■ **EXERCISE GOAL**:
Copy the listing below in full, exactly as given.

▼▼▼

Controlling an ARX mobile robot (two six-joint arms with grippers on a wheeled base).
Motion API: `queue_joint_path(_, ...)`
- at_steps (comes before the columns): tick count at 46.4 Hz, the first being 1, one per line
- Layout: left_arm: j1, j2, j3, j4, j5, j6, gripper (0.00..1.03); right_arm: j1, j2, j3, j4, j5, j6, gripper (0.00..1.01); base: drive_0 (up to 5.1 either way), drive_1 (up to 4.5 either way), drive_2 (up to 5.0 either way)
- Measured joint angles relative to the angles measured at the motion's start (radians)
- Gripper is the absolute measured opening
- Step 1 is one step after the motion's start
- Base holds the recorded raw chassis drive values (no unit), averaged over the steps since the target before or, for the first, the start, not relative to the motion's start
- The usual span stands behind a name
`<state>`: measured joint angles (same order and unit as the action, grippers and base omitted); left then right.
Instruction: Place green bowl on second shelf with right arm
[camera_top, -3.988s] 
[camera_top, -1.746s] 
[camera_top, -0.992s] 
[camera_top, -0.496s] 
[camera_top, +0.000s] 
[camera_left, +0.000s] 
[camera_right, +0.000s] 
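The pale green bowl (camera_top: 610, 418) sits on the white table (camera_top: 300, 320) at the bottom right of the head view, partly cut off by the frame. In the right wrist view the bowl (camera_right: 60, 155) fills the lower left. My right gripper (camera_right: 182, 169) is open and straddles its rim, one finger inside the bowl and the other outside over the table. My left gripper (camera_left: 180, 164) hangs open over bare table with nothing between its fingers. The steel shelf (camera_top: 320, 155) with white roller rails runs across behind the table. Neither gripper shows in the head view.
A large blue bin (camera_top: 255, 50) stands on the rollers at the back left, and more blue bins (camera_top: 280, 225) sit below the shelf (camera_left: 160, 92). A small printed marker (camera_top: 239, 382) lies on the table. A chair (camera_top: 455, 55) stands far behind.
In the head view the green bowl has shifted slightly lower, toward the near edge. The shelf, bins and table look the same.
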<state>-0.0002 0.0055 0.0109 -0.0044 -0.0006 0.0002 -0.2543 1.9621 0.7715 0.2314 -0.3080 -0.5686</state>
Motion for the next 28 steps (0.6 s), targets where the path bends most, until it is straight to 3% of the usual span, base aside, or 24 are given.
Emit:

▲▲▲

■ **FINISHED TASK**:
Controlling an ARX mobile robot (two six-joint arms with grippers on a wheeled base).
Motion API: `queue_joint_path(_, ...)`
- at_steps (comes before the columns): tick count at 46.4 Hz, the first being 1, one per line
- Layout: left_arm: j1, j2, j3, j4, j5, j6, gripper (0.00..1.03); right_arm: j1, j2, j3, j4, j5, j6, gripper (0.00..1.01); base: drive_0 (up to 5.1 either way), drive_1 (up to 4.5 either way), drive_2 (up to 5.0 either way)
- Measured joint angles relative to the angles measured at the motion's start (radians)
- Gripper is the absolute measured opening
- Step 1 is one step after the motion's start
- Base holds the recorded raw chassis drive values (no unit), averaged over the steps since the target before or, for the first, the start, not relative to the motion's start
- The usual span stands behind a name
`<state>`: measured joint angles (same order and unit as the action, grippers and base omitted); left then right.
Instruction: Place green bowl on second shelf with right arm
[camera_top, -3.988s] 
[camera_top, -1.746s] 
[camera_top, -0.992s] 
[camera_top, -0.496s] 
[camera_top, +0.000s] 
[camera_left, +0.000s] 
[camera_right, +0.000s] 
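The pale green bowl (camera_top: 610, 418) sits on the white table (camera_top: 300, 320) at the bottom right of the head view, partly cut off by the frame. In the right wrist view the bowl (camera_right: 60, 155) fills the lower left. My right gripper (camera_right: 182, 169) is open and straddles its rim, one finger inside the bowl and the other outside over the table. My left gripper (camera_left: 180, 164) hangs open over bare table with nothing between its fingers. The steel shelf (camera_top: 320, 155) with white roller rails runs across behind the table. Neither gripper shows in the head view.
A large blue bin (camera_top: 255, 50) stands on the rollers at the back left, and more blue bins (camera_top: 280, 225) sit below the shelf (camera_left: 160, 92). A small printed marker (camera_top: 239, 382) lies on the table. A chair (camera_top: 455, 55) stands far behind.
In the head view the green bowl has shifted slightly lower, toward the near edge. The shelf, bins and table look the same.
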<state>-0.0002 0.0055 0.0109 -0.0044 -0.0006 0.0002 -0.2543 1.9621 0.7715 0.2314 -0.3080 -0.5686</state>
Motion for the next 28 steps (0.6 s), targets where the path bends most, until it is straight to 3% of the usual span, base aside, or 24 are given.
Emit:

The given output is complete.